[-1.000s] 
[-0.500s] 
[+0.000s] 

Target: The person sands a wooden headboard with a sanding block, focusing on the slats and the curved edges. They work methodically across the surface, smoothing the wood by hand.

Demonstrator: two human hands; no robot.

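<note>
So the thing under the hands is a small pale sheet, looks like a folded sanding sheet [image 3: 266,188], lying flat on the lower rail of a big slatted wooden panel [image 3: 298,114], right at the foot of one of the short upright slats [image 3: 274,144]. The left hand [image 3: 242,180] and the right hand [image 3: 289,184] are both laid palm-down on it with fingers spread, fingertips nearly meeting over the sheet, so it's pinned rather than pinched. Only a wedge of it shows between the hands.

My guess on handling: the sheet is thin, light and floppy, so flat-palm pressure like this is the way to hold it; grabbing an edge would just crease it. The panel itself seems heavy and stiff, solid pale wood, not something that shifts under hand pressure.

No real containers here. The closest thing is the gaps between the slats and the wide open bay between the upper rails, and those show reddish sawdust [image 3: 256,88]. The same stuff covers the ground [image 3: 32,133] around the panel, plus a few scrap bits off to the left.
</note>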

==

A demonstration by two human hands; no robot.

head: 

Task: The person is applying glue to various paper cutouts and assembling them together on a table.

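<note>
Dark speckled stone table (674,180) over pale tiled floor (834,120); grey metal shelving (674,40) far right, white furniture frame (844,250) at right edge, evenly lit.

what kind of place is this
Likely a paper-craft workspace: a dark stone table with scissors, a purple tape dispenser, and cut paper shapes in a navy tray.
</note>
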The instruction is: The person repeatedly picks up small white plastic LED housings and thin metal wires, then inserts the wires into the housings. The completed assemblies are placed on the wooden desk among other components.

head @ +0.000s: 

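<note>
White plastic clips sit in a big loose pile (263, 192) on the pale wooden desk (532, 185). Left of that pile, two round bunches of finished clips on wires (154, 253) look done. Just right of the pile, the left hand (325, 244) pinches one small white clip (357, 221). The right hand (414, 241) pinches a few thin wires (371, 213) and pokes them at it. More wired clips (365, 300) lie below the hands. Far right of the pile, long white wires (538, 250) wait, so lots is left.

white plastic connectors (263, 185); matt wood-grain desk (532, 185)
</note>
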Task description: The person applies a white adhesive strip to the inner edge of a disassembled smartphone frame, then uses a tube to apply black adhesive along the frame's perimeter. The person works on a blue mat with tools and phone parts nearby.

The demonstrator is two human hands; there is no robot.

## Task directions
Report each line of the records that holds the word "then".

## Written answer
The instruction is: The person repeatedly picks up small white plastic LED housings and thin metal wires, then inserts the wires into the housings. The completed assemblies are placed on the wooden desk among other components.
Task description: The person applies a white adhesive strip to the inner edge of a disassembled smartphone frame, then uses a tube to apply black adhesive along the frame's perimeter. The person works on a blue mat with tools and phone parts nearby.

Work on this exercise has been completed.